Was it worth all the suffering to be free from Pharaoh if it would lead to this humiliating defeat and new slavery?

Isaiah’s words are meant to build up those who have been broken down and to assure the people that God is with them in the midst of trials and is calling them into new and redeemed life always.

The signs of God’s realm breaking into the brokenness of the current age are “the eyes of the blind being opened, the ears of the deaf being unstopped, the lame leaping like deer, and the tongue of the speechless singing songs of joy.”

So that happening is what Jesus announces to John, because he knows that John will remember the dark times of Israel’s past, and also remember how there was an end to their exile…a new holy way of restoration…that led to better times.

And he would also then know that Jesus, the one for whom he had prepared, not only was aware of this history, but saw himself as an agent of bringing this restoration about in his own age.

The truth is: our lives and times are always a mixed bag.

I dare say that there won’t be a single time in history in which all the hard things, the fallen things, the dark things are banished, and the light prevails completely.

Many nations, kingdoms, and visionaries have sought to bring such an order into being, and while their efforts have sometimes led to positive outcomes, invariably so many of those attempts at “bringing the kingdom” about politically have been co-opted by the forces of evil, and have led to more suffering than salvation.

That doesn’t mean that the faithful should steer away from matching political action with kingdom of God values, it just is a warning to do so with caution and with a full understanding of where power in the realm of God lies.

Power lies in the most unusual of places.

In the lame man who is healed and restored to his community.

In the leper who has been shunned, but because of the power of God has been made whole and cannot stop singing praises to God.

In the woman who expected a hail storm of stones, and instead found forgiveness in the face of Jesus.

Power for the realm of God can even be found in the depths of a prison cell…ask John, Peter, and Paul.

The dream of heaven, which is a dream for a restored and renewed earth as well, cannot be snatched away from us unless we surrender that dream by losing hope.

I believe that the complete realization of this dream is what we call heaven, and I do believe that God’s realm is active, unchallenged and all-encompassing in that state, place, or time known as heaven.

But while we walk this earth, while the incomplete is still with us, we get to choose the path upon which we will tread most.

We get to decide if we will walk in the way that leads to more of God’s realm breaking into our everyday reality, or whether we will walk on paths that lead away from it…or worse…that actively thwart its inbreaking.

When John heard those words of Jesus, I imagine that his spirit was fortified to face the days ahead, and he was confirmed in his belief that his work and efforts were not in vain.

He said yes once more to walking on the holy way that his ancestors had walked…a way that leads through the wilderness and deserts of this lifetime, back to the very heart of God.
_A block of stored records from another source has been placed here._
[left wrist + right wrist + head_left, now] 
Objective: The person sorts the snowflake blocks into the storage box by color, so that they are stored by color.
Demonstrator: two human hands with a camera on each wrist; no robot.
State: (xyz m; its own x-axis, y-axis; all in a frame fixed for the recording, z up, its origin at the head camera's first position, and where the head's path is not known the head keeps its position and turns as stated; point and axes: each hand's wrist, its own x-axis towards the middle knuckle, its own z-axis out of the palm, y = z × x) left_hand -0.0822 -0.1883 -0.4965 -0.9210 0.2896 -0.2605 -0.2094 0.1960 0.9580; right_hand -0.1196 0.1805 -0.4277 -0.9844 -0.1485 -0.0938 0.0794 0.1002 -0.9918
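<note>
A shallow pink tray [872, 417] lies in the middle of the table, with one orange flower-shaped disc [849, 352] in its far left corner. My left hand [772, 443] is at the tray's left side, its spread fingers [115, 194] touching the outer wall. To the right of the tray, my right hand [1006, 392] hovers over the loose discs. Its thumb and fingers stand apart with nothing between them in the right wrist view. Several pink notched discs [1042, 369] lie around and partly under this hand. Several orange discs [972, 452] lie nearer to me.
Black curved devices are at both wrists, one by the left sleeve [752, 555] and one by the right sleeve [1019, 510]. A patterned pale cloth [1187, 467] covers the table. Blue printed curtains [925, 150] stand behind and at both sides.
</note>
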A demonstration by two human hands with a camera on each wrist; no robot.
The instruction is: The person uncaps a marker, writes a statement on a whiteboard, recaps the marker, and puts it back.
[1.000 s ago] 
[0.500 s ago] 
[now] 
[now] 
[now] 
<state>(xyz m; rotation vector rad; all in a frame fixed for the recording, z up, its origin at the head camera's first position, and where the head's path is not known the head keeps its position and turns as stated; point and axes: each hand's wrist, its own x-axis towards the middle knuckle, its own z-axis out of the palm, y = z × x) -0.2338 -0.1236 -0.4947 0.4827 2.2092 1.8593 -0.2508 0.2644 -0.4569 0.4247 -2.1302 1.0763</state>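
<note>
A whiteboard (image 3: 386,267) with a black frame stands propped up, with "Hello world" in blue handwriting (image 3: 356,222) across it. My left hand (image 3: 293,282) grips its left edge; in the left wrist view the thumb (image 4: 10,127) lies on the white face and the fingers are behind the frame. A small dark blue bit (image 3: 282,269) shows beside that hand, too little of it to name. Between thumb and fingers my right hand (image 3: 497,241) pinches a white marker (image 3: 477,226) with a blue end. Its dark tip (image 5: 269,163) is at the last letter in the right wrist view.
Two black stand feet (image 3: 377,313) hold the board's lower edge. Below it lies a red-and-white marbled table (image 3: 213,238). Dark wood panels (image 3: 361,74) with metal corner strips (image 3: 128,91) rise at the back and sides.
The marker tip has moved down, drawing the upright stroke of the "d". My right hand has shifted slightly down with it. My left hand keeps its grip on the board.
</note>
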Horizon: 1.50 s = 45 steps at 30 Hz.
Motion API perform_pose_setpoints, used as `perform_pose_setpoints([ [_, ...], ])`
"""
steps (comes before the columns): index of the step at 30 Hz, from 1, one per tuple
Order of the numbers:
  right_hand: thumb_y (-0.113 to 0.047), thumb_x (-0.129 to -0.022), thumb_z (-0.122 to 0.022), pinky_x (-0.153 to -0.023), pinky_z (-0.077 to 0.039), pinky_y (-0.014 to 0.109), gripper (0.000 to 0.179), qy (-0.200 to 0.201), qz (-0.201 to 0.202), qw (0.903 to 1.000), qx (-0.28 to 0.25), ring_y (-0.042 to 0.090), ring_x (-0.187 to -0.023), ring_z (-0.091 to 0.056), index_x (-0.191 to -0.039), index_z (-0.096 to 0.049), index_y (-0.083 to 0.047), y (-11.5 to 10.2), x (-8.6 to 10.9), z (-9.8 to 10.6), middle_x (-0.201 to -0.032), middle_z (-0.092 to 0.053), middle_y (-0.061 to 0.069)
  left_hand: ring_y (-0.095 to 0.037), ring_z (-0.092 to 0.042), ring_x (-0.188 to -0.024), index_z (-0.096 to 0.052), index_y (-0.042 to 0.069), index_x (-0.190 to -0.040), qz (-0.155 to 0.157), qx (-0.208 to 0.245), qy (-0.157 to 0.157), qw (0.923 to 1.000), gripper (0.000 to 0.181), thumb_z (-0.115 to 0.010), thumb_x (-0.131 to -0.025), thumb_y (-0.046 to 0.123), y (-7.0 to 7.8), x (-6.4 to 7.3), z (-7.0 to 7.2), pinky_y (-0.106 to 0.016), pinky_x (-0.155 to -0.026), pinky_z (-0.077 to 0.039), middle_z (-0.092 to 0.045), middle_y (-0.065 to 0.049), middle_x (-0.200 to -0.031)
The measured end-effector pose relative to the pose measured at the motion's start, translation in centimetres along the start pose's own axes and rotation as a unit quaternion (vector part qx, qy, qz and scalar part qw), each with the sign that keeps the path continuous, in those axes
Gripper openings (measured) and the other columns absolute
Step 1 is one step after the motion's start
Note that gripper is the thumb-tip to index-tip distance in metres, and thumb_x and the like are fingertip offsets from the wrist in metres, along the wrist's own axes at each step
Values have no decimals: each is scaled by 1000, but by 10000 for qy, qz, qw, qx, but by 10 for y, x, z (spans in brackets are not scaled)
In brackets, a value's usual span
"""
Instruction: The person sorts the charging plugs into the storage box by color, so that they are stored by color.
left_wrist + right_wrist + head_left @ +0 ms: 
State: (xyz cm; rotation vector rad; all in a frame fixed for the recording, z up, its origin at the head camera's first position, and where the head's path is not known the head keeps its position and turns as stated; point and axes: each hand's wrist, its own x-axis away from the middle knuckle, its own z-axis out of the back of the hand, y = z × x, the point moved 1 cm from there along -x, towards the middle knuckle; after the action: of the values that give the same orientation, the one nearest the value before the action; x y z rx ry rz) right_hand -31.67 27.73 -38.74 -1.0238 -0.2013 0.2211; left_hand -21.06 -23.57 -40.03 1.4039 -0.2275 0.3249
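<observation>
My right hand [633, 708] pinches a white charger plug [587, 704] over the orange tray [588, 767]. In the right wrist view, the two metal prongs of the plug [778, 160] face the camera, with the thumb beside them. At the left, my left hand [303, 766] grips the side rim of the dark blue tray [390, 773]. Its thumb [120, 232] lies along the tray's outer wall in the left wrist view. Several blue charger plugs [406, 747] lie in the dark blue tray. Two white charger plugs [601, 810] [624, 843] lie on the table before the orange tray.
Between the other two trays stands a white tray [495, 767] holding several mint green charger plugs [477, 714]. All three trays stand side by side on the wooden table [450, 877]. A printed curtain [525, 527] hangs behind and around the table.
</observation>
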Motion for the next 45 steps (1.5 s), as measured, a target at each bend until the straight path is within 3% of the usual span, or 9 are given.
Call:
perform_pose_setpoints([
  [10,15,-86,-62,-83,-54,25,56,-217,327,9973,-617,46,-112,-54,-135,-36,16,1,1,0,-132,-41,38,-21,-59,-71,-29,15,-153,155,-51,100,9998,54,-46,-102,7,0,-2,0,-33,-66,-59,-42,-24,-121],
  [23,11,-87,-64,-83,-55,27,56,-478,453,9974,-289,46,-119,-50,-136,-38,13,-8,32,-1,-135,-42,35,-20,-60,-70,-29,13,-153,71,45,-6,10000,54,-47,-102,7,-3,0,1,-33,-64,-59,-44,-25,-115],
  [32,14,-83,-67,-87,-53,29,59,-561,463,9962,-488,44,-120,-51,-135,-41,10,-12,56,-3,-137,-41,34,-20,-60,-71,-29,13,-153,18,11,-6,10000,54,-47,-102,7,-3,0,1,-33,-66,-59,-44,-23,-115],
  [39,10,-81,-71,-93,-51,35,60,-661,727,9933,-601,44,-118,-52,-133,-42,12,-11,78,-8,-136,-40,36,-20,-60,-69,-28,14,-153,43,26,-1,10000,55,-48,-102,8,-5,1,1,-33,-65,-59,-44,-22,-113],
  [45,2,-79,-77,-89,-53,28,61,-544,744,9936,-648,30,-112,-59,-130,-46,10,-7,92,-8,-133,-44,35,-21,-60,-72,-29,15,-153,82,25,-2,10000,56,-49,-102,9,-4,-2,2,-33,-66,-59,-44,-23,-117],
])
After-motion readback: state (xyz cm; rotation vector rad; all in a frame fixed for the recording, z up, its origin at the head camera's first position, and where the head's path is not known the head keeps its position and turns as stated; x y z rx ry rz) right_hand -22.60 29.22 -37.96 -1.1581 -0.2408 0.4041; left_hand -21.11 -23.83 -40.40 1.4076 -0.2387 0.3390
Just as Mary had said yes to the child that was to be born through her…a scene memorialized in the mosaics above your head, with Isaiah’s water and pools in the desert nonetheless…and that yes provided a holy way through the wastelands and wilderness of her days.

What about us today?

Knowing the incompleteness of our world, knowing the prisons both physical and spiritual that we may face, knowing the hardships that come from proclaiming the way of Christ as the holy way that leads to salvation…can we say yes once more?

Can we ask the honest question, like John did, of whether Jesus is the one for whom we have waited…and move boldly forward assured that the yes in our hearts is enough to confront the principalities and powers that challenge us?

If so, then our feet will be on the holy way that leads to life, and we will not only gain eyes to witness the lame leaping, the blind seeing, and the dead rising, but we will also be empowered to say yes to the Holy Spirit working through us to bring such signs about.